El Jamón Ibérico que Curaba Enfermedades en Los Remedios

Todo comenzó un martes cualquiera, de esos en los que la bruma del Guadalquivir tarda en levantarse y las palomas de la Plaza de Cuba parecen más aburridas que de costumbre. A las diez y cuarto en punto, Doña Carmen salió de su piso con su carrito de la compra —el verde de flores, no el del estampado de flamenca, reservado para los viernes— y se dirigió a la charcutería de Manolo “el fino”, en la calle Asunción.

Lo que ocurrió a continuación nadie lo esperaba, excepto, quizá, los jubilados de la peña del dominó, que tienen el extraño don de intuir lo inexplicable.

Doña Carmen, que llevaba seis meses con la tensión alta y la cadera “echada a perder”, según su doctora, pidió 100 gramos de jamón ibérico de bellota, corte fino, recién abierto.

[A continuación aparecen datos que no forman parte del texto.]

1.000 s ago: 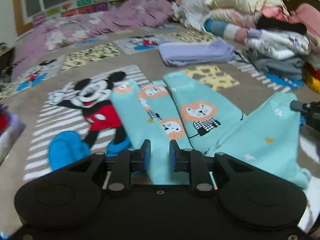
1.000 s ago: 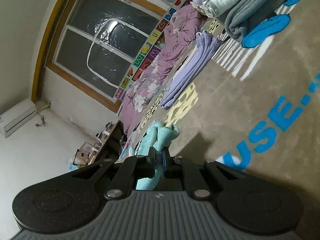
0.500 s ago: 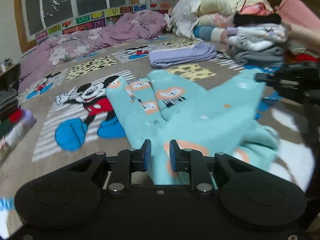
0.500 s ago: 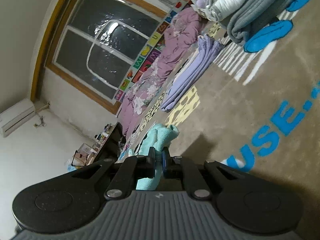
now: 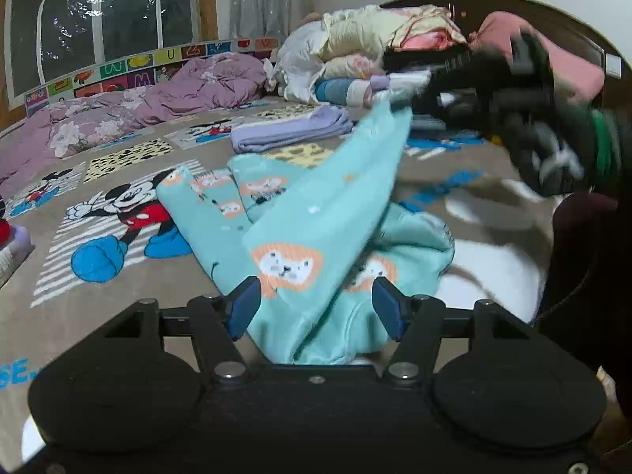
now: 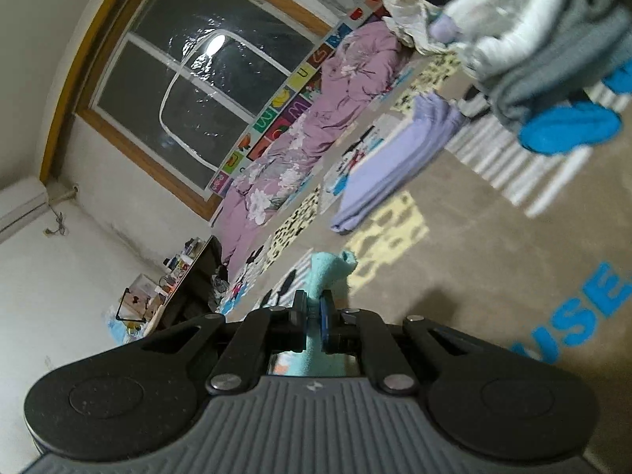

Manolo cortó con la precisión de un cirujano de la vieja escuela. Carmen probó una loncha en la tienda. A los dos días, caminaba sin bastón, había olvidado sus pastillas, y juraba que podía bailar sevillanas “como en los tiempos del 76, cuando se lió parda en la caseta del Puerto”.

El rumor se expandió más rápido que los datos de una cartilla de vacunación mal doblada.
Doña Pura, con artrosis severa, pidió 200 gramos. Don Emilio, diabético desde hace 30 años, se zampó un bocadillo entero en la parada del 41. A la semana, el ambulatorio del barrio tenía la mitad de visitas. El médico de cabecera, que antes no daba abasto, se dedicó a ordenar revistas antiguas de Hola y a practicar sudokus con bolígrafo.

Cuando el SAS recibió informes informales sobre “remisiones espontáneas”, mandaron un inspector de Sevilla Este con gafas de pasta y una libreta Moleskine. Visitó la charcutería, pidió “un cuarto para llevar”, y nunca más se le volvió a ver por Los Remedios. Según Manolo, le encantó el jamón. Según los vecinos, ahora baila sevillanas en un bar de Triana como si fuera de allí.

Lo curioso del caso es que el milagro parecía tener normas. Solo funcionaba si el jamón era cortado por Manolo en persona. Ni máquinas, ni pinches. Ni frío, ni congelado. Además, debía consumirse en el barrio. “El jamón pierde su magia en el puente”, decía Doña Trini, que intentó mandárselo a su sobrina en Huelva y solo consiguió una multa por exceso de grasa en el paquete.

Una mañana, sin previo aviso, Manolo cerró la tienda durante una semana. Volvió con ojeras, el pelo más blanco y una expresión que no se le había visto ni en Semana Santa de 2011, cuando se le cayó un jamón entero al suelo durante La Madrugá. Desde entonces, el jamón sabe igual, pero ya no cura.

Nadie sabe lo que pasó. Algunos dicen que vinieron “los de arriba”. Otros, que fue el Vaticano. El SAS, como era de esperar, lo niega todo. “No hay evidencia científica”, repiten. Pero si uno se sienta en un banco de Los Remedios y presta atención a las conversaciones de los abuelos, escucha frases como:
Aquello fue verdad.
Yo vi a la Pepi correr. ¡Correr!
Era el jamón. Te lo digo yo.

Y luego se callan. Porque hay cosas que es mejor no explicar. Y en Sevilla, si algo tiene misterio… es mejor dejarlo envuelto en papel de charcutería.